Berlin 36
soutenir une telle insanité et ne pas voir le reste, tout le reste ? Huit jours après la fin des Jeux, le Führer avait porté à deux ans la durée du service militaire en Allemagne et transformé le village olympique en caserne. Une fois de plus, la Française se demanda si Pierre de Coubertin avait pleine conscience de ce qu’il avançait ou s’il fallait mettre son radotage sur le compte de la vieillesse. Sans doute n’était-il pas le seul à se fourvoyer : des intellectuels brillants, des personnalités respectables considéraient Hitler comme un bâtisseur, un réformateur soucieux du bien-être de son peuple, un homme de dialogue et de paix !
— L’attitude de votre journal ne me surprend guère, ajouta-t-il d’un ton amer. Les Français sont seuls à jouer les Cassandre. Ils ont tort de ne pas comprendre ou de ne pas vouloir comprendre. Depuis que j’ai organisé le « Congrès pour le rétablissement des jeux Olympiques », qui s’est réuni à la Sorbonne, à Paris, en 1894, les Français n’ont jamais rien compris à ma pensée, n’ont jamais su ce qu’était l’olympisme et, consciemment ou non, ont toujours travaillé contre la réussite des Jeux.
— On vous reproche de parler des Jeux de Berlin sans y avoir assisté, objecta la journaliste.
— Il est en effet exact que je ne me suis rendu ni aux Etats-Unis ni en Allemagne. Mais je ne me désintéresse pas pour autant de la croissance de mon « enfant » ! J’ai voulu tout ce qui s’est passé jusqu’ici, j’ai désiré ce néopaganisme. Que reproche-t-on aux Jeux de Berlin ? D’avoir servi de prétexte à une manifestation de propagande politique, d’avoir été entourés de trop de cérémonies et festivités extra-sportives ? Et alors ? Techniquement, ces Jeux ont été une réussite, c’est l’essentiel. Les jeux Olympiques sont une compétition, rude, farouche, ne convenant qu’à des êtres rudes et farouches. Les entourer d’une atmosphère débilitante de conformisme sans passion ni excès, c’est leur enlever toute espèce de signification. A Berlin, on a vibré pour une idée que nous n’avons pas à juger, mais qui fut l’excitant que je recherche constamment. Cette glorification du régime nazi a été le choc émotionnel qui a permis le développement des Jeux !

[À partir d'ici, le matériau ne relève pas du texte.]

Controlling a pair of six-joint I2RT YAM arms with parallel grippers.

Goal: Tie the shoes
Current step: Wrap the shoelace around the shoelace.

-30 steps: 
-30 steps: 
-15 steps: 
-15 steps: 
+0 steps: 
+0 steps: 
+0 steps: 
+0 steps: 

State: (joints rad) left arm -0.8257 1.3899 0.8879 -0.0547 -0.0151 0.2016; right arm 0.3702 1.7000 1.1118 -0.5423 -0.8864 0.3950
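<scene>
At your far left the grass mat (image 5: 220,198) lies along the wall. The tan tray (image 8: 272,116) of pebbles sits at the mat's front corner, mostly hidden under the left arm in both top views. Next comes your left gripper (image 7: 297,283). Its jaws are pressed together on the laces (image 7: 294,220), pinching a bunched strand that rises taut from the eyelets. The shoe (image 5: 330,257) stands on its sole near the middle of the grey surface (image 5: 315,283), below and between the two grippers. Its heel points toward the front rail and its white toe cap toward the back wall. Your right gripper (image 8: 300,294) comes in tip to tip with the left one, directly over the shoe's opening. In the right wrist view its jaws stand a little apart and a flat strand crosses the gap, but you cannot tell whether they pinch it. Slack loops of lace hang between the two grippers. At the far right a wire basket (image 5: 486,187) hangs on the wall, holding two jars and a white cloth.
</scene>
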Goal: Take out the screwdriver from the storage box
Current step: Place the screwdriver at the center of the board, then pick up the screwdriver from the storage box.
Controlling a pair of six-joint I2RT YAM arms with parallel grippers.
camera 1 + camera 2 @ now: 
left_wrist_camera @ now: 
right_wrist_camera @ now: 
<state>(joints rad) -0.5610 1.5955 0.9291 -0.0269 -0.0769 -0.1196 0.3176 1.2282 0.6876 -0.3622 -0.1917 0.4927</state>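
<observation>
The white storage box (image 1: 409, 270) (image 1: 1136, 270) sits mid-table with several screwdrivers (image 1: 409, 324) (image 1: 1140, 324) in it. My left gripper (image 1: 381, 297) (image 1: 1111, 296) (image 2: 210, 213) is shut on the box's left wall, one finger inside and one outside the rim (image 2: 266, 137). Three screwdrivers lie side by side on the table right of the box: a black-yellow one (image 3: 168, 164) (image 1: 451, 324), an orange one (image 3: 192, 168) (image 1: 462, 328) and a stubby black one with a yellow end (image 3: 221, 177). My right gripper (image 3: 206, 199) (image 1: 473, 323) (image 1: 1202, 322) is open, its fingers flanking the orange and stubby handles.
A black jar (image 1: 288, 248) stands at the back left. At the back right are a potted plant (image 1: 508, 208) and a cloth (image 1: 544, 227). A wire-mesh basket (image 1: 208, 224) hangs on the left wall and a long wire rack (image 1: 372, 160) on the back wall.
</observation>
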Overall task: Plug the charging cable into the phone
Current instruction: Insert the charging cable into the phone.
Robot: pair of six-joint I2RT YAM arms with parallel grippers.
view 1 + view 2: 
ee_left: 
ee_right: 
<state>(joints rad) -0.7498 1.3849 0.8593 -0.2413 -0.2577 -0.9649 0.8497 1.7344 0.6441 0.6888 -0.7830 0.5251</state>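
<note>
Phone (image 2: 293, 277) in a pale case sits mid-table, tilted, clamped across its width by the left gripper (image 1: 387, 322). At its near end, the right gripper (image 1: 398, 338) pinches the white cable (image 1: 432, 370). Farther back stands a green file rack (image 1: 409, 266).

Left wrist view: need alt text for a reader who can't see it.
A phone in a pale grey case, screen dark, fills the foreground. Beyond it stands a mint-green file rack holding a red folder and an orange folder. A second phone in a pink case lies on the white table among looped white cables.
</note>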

— Si l’on suit votre logique, que devra-t-on inventer à Tokyo pour les prochains Jeux ? demanda la Française d’un ton narquois. Appeler les samouraïs en renfort ?
— Pourquoi pas ? lui répondit-il le plus sérieusement du monde. Qui sait de quelle excitation passionnelle l’Empire nippon saupoudrera ses Jeux ? Y verra-t-on poindre l’esprit héroïque des samouraïs ? Y discernera-t-on l’orgueil d’une race qui ressuscite ou y dénotera-t-on l’emprise de cet impondérable orientalisme si troublant à nos yeux ? Peu importe, pourvu qu’au nom d’une mystique, fût-elle raciale, religieuse, politique ou sportive, on entoure les épreuves d’une fièvre dévorante. Car, c’est cela, les Jeux !
Claire n’insista plus. Elle rangea son stylo et remercia le baron de lui avoir accordé cet entretien.
— Je compte publier vos commentaires dans L’Auto sous forme de droit de réponse. M’y autorisez-vous ?
Pierre de Coubertin eut un geste las.
— Faites ce que vous jugerez convenable. Au point où j’en suis !
Le 26 août 1936, L’Auto publiait un droit de réponse de Pierre de Coubertin comportant toutes les réflexions qu’il avait confiées au journal. Par ironie, Claire l’intitula : « Tout va très bien, monsieur le baron ! »
4
Où l’on voit Hitler consoler sa protégée
Adolf Hitler s’approcha de Leni Riefenstahl et posa une main affectueuse sur son épaule.
— Que se passe-t-il ? Pourquoi pleurez-vous ?
La cinéaste sortit un mouchoir de son sac et essuya une larme.
— Le Dr Goebbels continue à m’humilier, gémit-elle. Maintenant que le tournage est terminé, il veut me retirer le film pour le donner à monter à Hans Weidemann, son adjoint.
— Pour quelle raison ferait-il cela ?
— Il me harcèle sans cesse. C’est un obsédé, un malade. Je préfère ne pas vous parler de ses écarts de conduite…
Le Führer fronça les sourcils. Il savait Goebbels volage et n’ignorait pas sa relation avec l’actrice tchèque Lida Baarova, mais il ne soupçonnait pas qu’il fût suffisamment audacieux pour faire la cour à sa protégée.